***** DATASET SECTION

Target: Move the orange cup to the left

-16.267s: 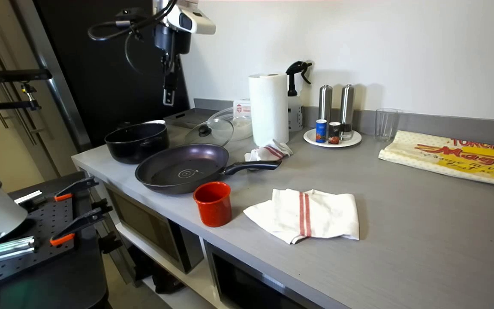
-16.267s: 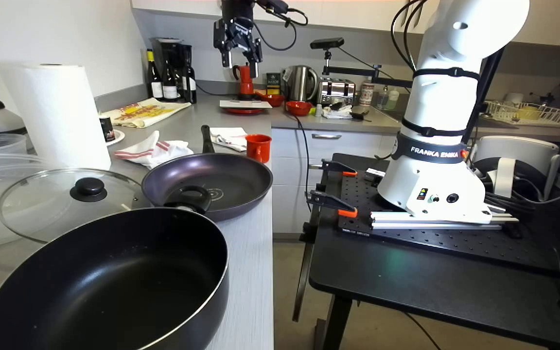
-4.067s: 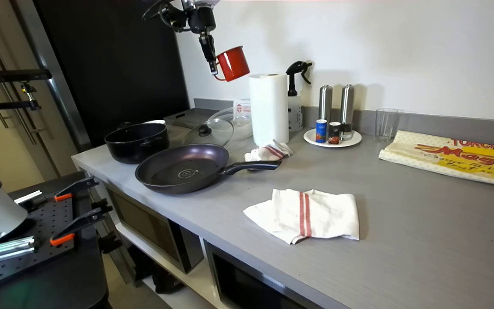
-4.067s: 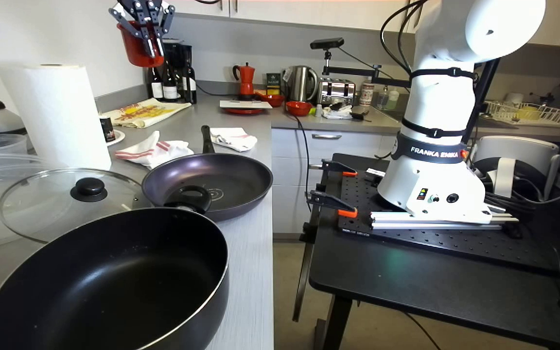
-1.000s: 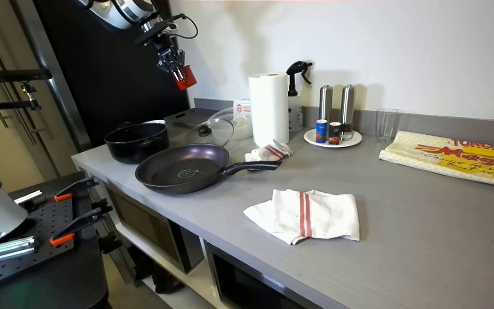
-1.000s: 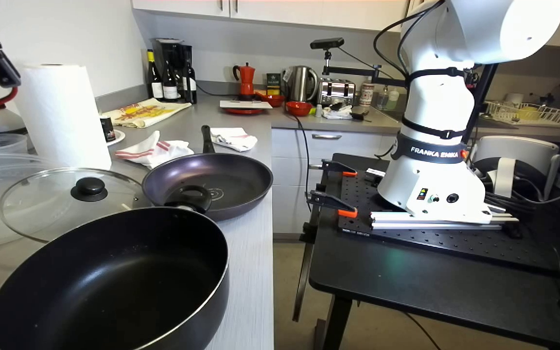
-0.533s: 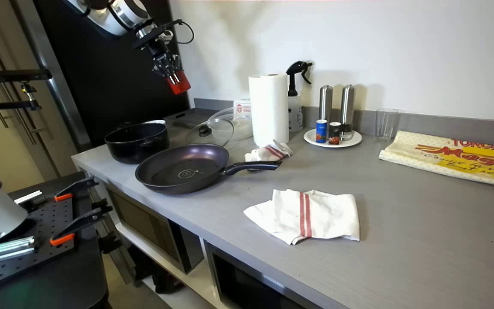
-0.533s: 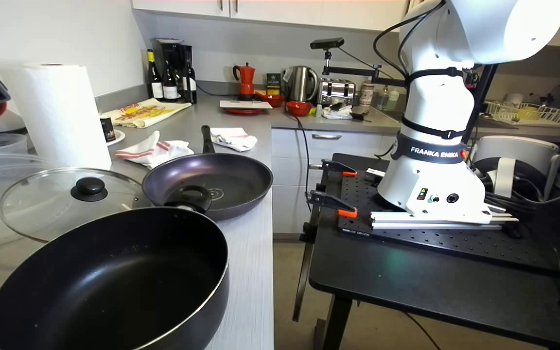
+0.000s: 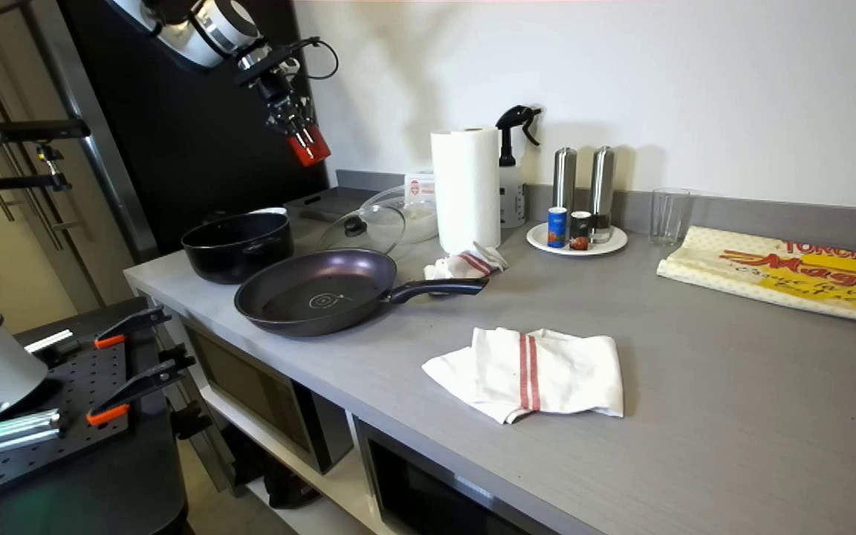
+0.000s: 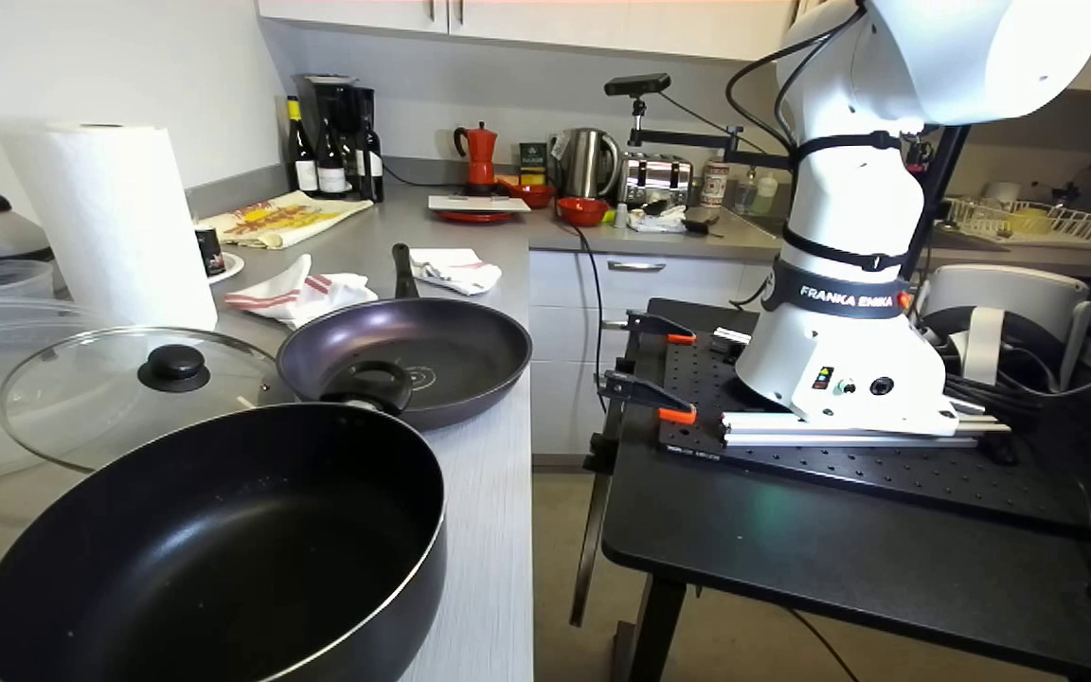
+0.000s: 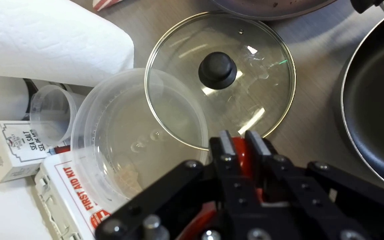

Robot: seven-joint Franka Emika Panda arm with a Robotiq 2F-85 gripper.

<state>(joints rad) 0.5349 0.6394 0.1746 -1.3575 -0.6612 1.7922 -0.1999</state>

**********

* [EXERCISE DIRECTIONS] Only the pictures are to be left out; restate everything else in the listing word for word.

* [ANSWER SPACE]
Target: Move the orange cup to the left

-16.267s: 
-16.267s: 
-4.067s: 
-4.067s: 
-1.000s: 
-1.000s: 
-0.533s: 
-0.533s: 
+0.000s: 
+0.000s: 
+0.000s: 

Robot: seven-joint Franka Emika Panda arm with a Robotiq 2F-85 gripper.

<state>(joints rad) 0.5349 0.6394 0.1746 -1.3575 -0.6612 1.7922 -0.1999</state>

This completes the response to the exercise.